Oporto is a special venue – and that isn’t necessarily just code for ‘quite small’. It’s an incredibly relaxed venue where band and audience meet on an even plain. There is very little capacity for stage malarkey which means you sink or swim on your performance. Jordan Mackampa is fantastic in this environment, and he isn’t alone.
The supports, Oliver Pinder and Josh Flowers hold up their end of the bargain. Oliver Pinder is joined by a small band and though the music isn’t particularly demanding, the songwriting is sharp. Pinder himself sounds a lot, a lot a lot, like Shawn Mendes. That’s probably not a compliment in Yorkshire indie-rock circles – but he has a very good voice.

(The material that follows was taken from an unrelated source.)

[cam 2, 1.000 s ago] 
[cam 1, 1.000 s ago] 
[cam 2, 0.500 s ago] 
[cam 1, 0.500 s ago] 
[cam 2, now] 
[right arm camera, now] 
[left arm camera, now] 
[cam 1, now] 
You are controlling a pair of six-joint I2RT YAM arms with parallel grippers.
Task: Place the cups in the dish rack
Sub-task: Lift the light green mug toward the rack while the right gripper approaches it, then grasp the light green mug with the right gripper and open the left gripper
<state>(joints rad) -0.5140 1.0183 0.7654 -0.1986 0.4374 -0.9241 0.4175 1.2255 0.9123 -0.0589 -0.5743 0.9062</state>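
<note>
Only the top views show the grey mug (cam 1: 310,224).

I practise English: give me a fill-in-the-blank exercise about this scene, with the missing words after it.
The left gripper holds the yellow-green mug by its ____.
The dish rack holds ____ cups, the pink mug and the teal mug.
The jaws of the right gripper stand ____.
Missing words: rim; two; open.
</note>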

Josh Flowers meanwhile goes for the confessional singer-songwriter schtick. There’s an emphasis on melody rather than structure, but the melodies are gorgeous and the choruses packed with detail. Both supports were memorable and a genuine pleasure to watch – we’d certainly be keen to see them again.
However the crowd is here for Jordan Mackampa and his set fills the performance space with atmosphere. He has a band in tow, where last time in Leeds it was just the man himself. The more muscular instrumentals do provide a rounded sound as opposed to the stark acoustic set we saw last year. While the presence of others on stage does diminish the beauty of some ballads, overall it makes for a richer listening experience.
In the end it comes back to Mackampa’s voice. The rawness of his delivery is breathtaking – and his is a cracked, broken, but nevertheless hopeful soul. Songs like ‘Battlecry’ and ‘Yours to Keep’ tremble with emotion, but it never feels overwrought or weepy.
Jordan Mackampa remains one of the most unique voices in British music and we cannot wait to hear more.